Barbara Revelli

Where Art meets Life Sciences

Friday evening I attended a lecture organized by the Waag Society and hosted by Artis in the beautiful Flamingo room.
Adam Zaretsky is a bio-artist and since years is working on the ethical and esthetics issues rising from the interaction between art and biology.

Vergroot

AdamZaretsky -Humper-Discoverer, 2000 - Photo from the Daniel Langlois Foundation Adam Zaretsky

Adam gave a short introduction on all sorts of VivoArts existing at the moment and he brought up a question on the esthetic in food production mainly when is genetically manipulated.
What is the estetics in the transgenic process? The life of a art piece is in general limited by its exposure to the public; however if art is living, mainly if it is in the human body itself, how can we put an end to it?

Together with Huub de Groot, Professor of Biophysical Organic Chemistry at Leiden University, Adam Zaretsky is bringing art and its ethical prospective in the biology research process. Huub talks about 'Societal anxiety and scientific integrity' or in other words how the artistic creation can support the scientists in communicating and discussing with the general public the ethical dilemmas related to their innovative researches.
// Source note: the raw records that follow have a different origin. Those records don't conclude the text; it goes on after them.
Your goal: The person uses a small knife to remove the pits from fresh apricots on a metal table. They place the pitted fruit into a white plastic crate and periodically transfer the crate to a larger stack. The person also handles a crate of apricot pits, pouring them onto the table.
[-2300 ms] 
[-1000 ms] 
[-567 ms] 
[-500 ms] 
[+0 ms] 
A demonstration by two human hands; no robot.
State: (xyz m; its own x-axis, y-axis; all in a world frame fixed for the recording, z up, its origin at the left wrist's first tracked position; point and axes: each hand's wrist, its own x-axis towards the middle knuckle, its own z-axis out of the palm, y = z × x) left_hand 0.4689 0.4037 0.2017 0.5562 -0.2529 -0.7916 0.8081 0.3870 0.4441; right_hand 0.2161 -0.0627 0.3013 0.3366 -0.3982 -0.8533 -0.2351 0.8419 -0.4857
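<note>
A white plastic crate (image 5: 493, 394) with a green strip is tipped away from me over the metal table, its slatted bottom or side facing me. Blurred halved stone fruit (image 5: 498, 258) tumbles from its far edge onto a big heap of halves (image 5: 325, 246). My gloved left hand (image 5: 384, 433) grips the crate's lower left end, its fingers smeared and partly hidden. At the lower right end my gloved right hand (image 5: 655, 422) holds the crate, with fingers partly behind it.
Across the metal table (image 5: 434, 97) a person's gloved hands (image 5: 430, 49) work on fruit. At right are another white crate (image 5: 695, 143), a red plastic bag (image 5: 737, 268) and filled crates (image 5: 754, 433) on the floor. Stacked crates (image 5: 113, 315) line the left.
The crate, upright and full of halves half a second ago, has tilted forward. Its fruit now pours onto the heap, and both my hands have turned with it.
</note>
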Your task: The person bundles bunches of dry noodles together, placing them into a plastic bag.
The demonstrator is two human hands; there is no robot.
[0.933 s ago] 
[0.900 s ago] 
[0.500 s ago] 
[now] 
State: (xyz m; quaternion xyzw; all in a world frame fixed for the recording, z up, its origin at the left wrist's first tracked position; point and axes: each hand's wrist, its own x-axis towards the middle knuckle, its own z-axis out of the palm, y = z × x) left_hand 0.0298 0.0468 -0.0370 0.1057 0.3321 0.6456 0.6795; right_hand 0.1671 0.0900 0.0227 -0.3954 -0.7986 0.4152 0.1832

An extract from Adam Zaretsky's website about 'Why Biotechnology and the Arts?'

For artists (and the public in general), laboratories are the most intimidating and foreign sites of bio-interface. We are also in the center of a wave of biological fetishism, which is likely to unfold into spurts of unbelievable difference in the coming years. Assuming we have not annihilated ourselves in aggressive tech-war maneuvers, there is a good chance that our kindred ten to twenty generations from now will be appear to be of non-human origin. For this reason, these places and the headspaces of their inhabitants need to be anthropologically explored before intelligent commentary can be made.

VivoArts studies focus on recent advances in the Life Sciences, both in theory and practice. We focus on molecular biology, tissue culture, genomics, and developmental biology. We visit laboratories. We also discuss the social implications and prophesize the future applications of these new potentials. Readings and discussions are directed to cultural issues such as gene patenting, population diversity, new reproductive technologies, nature/culture boundaries and more. In particular, the ethics of living art and/or science production are debated.